Task requirements:
Starting with the first line, output the data exactly, through to the last line.
Provided data Block Start
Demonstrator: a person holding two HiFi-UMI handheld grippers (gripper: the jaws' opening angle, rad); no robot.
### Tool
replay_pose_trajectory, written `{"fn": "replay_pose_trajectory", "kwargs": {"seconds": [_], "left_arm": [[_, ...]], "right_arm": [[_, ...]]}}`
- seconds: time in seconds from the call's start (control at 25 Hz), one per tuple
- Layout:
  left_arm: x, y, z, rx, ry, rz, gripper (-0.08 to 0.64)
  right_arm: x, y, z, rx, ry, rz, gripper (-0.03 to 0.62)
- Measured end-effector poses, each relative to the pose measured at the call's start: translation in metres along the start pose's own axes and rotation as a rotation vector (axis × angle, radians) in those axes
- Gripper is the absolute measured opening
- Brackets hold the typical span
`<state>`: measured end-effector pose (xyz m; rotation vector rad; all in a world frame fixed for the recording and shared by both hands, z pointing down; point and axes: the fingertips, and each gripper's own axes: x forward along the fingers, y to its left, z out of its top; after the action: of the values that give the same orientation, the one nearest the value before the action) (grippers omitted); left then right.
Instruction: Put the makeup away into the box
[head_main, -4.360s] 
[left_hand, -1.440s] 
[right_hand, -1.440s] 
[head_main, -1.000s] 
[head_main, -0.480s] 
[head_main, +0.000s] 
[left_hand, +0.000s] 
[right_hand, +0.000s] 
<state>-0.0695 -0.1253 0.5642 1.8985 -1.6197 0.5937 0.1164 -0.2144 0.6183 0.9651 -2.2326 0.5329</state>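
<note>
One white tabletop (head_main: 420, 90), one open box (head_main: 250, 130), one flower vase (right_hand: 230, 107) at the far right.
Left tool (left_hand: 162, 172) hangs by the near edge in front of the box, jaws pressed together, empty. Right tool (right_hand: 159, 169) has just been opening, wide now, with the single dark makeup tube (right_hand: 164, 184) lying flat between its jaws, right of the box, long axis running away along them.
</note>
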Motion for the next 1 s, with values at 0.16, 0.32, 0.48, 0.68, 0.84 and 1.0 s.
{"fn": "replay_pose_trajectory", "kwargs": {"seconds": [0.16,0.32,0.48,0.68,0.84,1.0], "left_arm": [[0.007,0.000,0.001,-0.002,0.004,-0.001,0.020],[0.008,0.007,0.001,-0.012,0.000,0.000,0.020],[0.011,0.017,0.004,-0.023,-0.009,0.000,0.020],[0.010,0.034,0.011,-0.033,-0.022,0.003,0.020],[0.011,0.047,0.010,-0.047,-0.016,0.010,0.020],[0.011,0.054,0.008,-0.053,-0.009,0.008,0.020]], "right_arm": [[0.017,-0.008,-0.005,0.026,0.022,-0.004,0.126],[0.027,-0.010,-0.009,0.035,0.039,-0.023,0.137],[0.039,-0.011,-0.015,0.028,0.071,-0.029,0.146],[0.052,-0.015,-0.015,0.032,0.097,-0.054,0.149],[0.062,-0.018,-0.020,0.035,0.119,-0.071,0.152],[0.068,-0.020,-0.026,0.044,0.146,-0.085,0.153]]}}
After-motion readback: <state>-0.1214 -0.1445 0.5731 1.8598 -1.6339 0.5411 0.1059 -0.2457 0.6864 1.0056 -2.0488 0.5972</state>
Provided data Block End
Written response:
Demonstrator: a person holding two HiFi-UMI handheld grippers (gripper: the jaws' opening angle, rad); no robot.
### Tool
replay_pose_trajectory, written `{"fn": "replay_pose_trajectory", "kwargs": {"seconds": [_], "left_arm": [[_, ...]], "right_arm": [[_, ...]]}}`
- seconds: time in seconds from the call's start (control at 25 Hz), one per tuple
- Layout:
  left_arm: x, y, z, rx, ry, rz, gripper (-0.08 to 0.64)
  right_arm: x, y, z, rx, ry, rz, gripper (-0.03 to 0.62)
- Measured end-effector poses, each relative to the pose measured at the call's start: translation in metres along the start pose's own axes and rotation as a rotation vector (axis × angle, radians) in those axes
- Gripper is the absolute measured opening
- Brackets hold the typical span
`<state>`: measured end-effector pose (xyz m; rotation vector rad; all in a world frame fixed for the recording and shared by both hands, z pointing down; point and axes: the fingertips, and each gripper's own axes: x forward along the fingers, y to its left, z out of its top; after the action: of the values that give the same orientation, the one nearest the value before the action) (grippers omitted); left then right.
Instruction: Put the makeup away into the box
[head_main, -4.360s] 
[left_hand, -1.440s] 
[right_hand, -1.440s] 
[head_main, -1.000s] 
[head_main, -0.480s] 
[head_main, +0.000s] 
[left_hand, +0.000s] 
[right_hand, +0.000s] 
<state>-0.0695 -0.1253 0.5642 1.8985 -1.6197 0.5937 0.1164 -0.2144 0.6183 0.9651 -2.2326 0.5329</state>
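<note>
One white tabletop (head_main: 420, 90), one open box (head_main: 250, 130), one flower vase (right_hand: 230, 107) at the far right.
Left tool (left_hand: 162, 172) hangs by the near edge in front of the box, jaws pressed together, empty. Right tool (right_hand: 159, 169) has just been opening, wide now, with the single dark makeup tube (right_hand: 164, 184) lying flat between its jaws, right of the box, long axis running away along them.
</note>
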Motion for the next 1 s, with values at 0.16, 0.32, 0.48, 0.68, 0.84 and 1.0 s.
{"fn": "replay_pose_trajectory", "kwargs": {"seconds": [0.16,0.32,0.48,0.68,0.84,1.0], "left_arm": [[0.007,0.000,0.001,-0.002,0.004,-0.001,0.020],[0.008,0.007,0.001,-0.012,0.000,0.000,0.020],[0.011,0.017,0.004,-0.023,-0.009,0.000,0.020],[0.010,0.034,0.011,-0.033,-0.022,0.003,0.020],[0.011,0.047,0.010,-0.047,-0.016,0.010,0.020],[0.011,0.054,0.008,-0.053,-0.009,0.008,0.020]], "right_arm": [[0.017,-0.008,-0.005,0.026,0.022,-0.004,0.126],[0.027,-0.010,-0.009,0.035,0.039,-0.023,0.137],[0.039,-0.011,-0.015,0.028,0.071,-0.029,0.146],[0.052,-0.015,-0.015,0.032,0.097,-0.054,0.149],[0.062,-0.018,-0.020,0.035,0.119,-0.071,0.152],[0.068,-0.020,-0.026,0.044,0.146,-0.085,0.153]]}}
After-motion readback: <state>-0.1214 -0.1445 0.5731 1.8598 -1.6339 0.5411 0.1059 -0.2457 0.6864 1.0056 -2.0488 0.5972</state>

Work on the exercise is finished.